Je voudrais protester, raconter un mensonge, dire que je suis occupé où je ne sais quoi, mais mon père connaît mon horaire par cœur, c'est lui qui le planifie. Et ce serait vraiment suspect que je refuse de la leur présenter après l'avoir « cachée » si longtemps.
— Je vais lui demander si elle peut, mais je ne vous promets rien.
Il me suffira de dire qu'elle avait déjà quelque chose de prévu.
— Appelle-la alors, s'impatiente maman.
— Je compte bien le faire, dis-je sur la défensive.
— Maintenant, intervient mon père qui a dû me sentir venir. Comme ça, on saura.
Je me résigne. J'ouvre mon téléphone, trouve le contact de Kenza et lance un appel. Après quelques tonalités, elle décroche.
— Quoi, qu'est-ce que tu me veux ? répond-elle de manière agressive.
Ma mère écarquille les yeux en entendant cette réponse loin de l'image de la charmante fille que j'ai décrite.
— Une vraie sauvage, souffle mon père en reprenant sa lecture.
— Euh... salut Kenza, ça va ?
— Ça allait avant que tu m'appelles.
Il y a un long silence.
— Levi dépêche-toi de me dire ce que tu veux, j'ai autre chose à faire.
Mais ferme ta gueule deux secondes, tu penses que j'ai envie de t'appeler ?!
Pour lui faire comprendre que nous ne sommes pas les seuls dans cet appel, je mentionne mes parents.
— Ma mère voulait te demander quelque chose, dis-je en tendant le téléphone à maman.

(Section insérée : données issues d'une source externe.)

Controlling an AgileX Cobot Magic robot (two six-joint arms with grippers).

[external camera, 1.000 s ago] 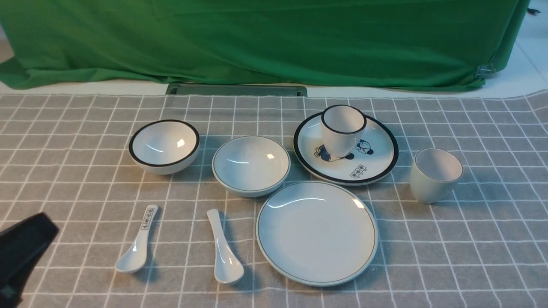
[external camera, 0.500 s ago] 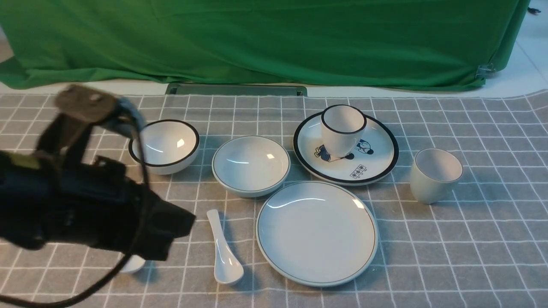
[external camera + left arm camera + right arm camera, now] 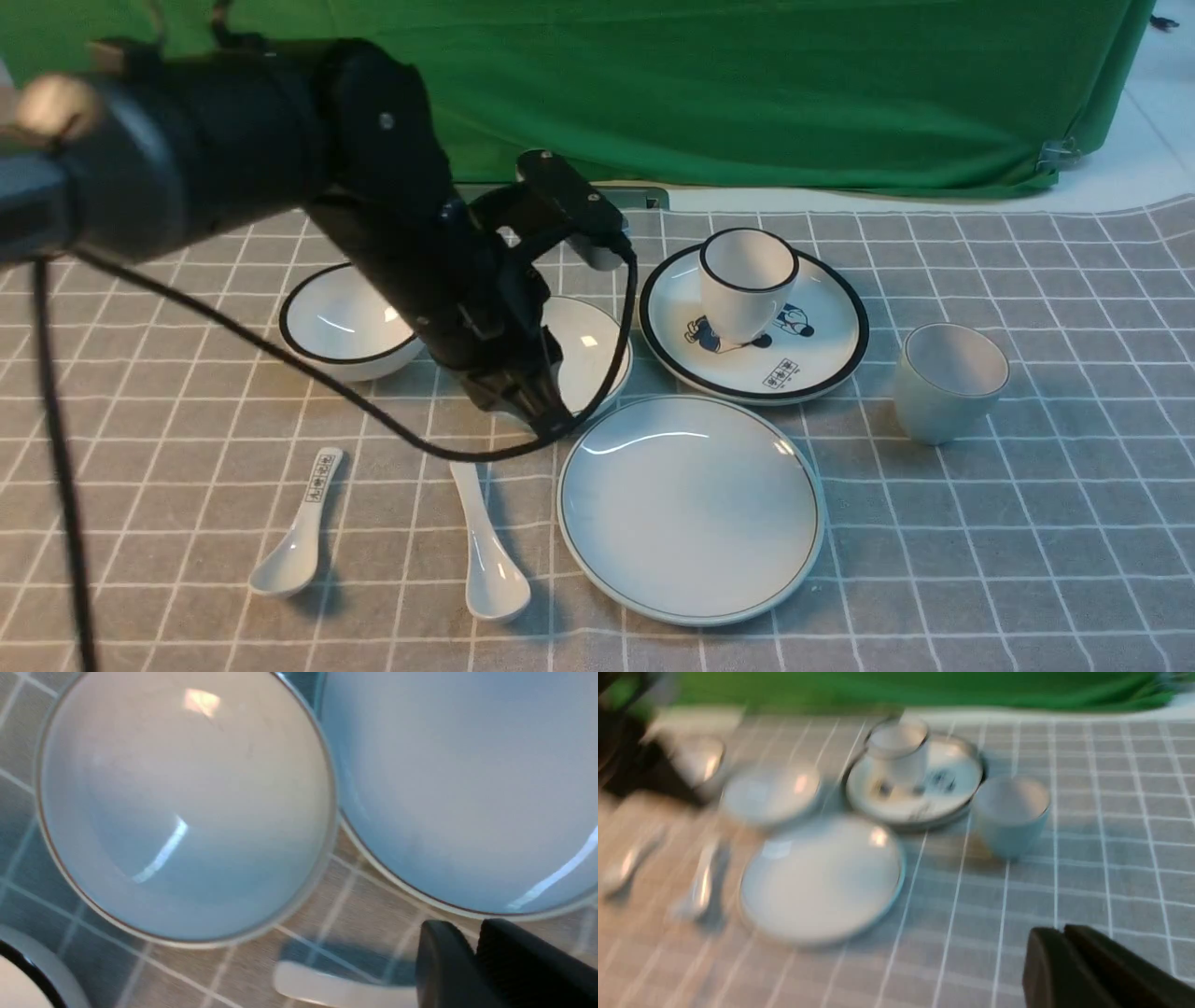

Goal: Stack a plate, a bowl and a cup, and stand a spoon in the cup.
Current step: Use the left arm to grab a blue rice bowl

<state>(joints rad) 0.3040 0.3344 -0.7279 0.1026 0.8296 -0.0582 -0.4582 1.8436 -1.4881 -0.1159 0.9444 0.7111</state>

C'est à peine si elle ne me l'arrache pas.
— Bonjour Kenza !
Aussitôt qu'elle sait que mes parents participent à l'appel, la voix de Kenza s'adoucit.
— Oh, bonsoir madame von Neumann.
— Oh, appelle-moi donc Irina, après tout tu es un peu comme ma belle-fille maintenant, plaisante ma mère.
Mon père et moi levons nos yeux au ciel.
— D'accord... hum... Levi m'a dit que vous aviez quelque chose à me demander ?
— Absolument ! Donald et moi aimerions vous inviter Levi et toi à dîner demain, pour faire connaissance et t'accueillir comme il se doit dans notre famille. Je voulais savoir si tu pouvais nous réserver ta soirée.
C'est le moment.
Je croise les doigts pour que Kenza soit suffisamment intelligente pour refuser, pondre un mensonge, s'inventer une occupation comme... je sais pas, aller aboyer devant la maison de Blake.
— Avec plaisir ! J'avais quelque chose de prévu, mais je vais trouver un moyen de me libérer.
Ce qu'elle est conne !
— Parfait, à demain alors. Tu peux venir aussi confortablement que tu le souhaites. Je te passe Levi, il a l'air impatient de te parler.
Impatient de l'étriper, ouais !
C'est mon tour d'arracher le téléphone des mains de ma mère. Je me dirige vers la porte patio qui mène à la cour arrière donnant sur la mer. Une fois que je suis suffisamment loin des oreilles curieuses, je pète un câble.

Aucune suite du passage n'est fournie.